### GOAL OF THE EXERCISE
In the data that follows, how many lines include the string "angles"? Answer with the number alone.

_ _ _ _

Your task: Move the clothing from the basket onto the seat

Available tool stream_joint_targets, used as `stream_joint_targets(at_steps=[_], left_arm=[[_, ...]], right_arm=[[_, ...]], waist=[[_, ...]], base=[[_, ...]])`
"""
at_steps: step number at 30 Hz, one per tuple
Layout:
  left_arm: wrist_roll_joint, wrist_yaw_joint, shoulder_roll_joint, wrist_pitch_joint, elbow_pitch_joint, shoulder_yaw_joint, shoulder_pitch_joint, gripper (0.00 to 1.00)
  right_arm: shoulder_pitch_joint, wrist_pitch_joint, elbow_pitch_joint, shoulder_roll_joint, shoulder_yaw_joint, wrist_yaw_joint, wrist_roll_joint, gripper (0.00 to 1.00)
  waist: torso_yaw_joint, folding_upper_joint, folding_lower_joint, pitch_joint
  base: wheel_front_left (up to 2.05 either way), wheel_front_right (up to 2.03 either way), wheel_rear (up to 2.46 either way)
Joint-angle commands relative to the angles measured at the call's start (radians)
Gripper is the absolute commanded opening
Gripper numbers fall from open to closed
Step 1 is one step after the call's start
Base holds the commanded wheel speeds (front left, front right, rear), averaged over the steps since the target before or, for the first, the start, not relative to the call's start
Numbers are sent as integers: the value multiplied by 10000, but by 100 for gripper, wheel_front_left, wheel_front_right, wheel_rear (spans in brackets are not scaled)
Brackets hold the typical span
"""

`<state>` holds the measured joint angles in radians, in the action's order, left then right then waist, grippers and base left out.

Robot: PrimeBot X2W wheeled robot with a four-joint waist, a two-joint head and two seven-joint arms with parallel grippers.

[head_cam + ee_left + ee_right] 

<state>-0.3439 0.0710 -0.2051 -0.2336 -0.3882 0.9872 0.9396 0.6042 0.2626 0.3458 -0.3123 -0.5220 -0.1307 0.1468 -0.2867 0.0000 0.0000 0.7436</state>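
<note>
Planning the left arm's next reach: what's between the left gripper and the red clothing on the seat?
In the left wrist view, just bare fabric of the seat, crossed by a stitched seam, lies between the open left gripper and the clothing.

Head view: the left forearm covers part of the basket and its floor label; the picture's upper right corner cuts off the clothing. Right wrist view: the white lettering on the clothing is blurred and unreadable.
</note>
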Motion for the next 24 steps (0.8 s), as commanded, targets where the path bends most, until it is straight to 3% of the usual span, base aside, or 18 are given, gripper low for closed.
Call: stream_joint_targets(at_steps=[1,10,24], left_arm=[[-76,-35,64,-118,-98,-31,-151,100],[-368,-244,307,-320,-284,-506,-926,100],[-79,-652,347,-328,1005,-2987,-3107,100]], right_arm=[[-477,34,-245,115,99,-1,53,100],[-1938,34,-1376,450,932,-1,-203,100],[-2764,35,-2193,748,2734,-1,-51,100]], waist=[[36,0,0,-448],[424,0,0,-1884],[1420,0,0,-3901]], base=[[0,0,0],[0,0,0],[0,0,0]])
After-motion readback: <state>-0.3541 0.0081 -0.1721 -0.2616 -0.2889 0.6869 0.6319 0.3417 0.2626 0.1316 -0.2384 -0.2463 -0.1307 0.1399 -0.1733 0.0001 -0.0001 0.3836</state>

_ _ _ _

### SOLUTION BELOW
2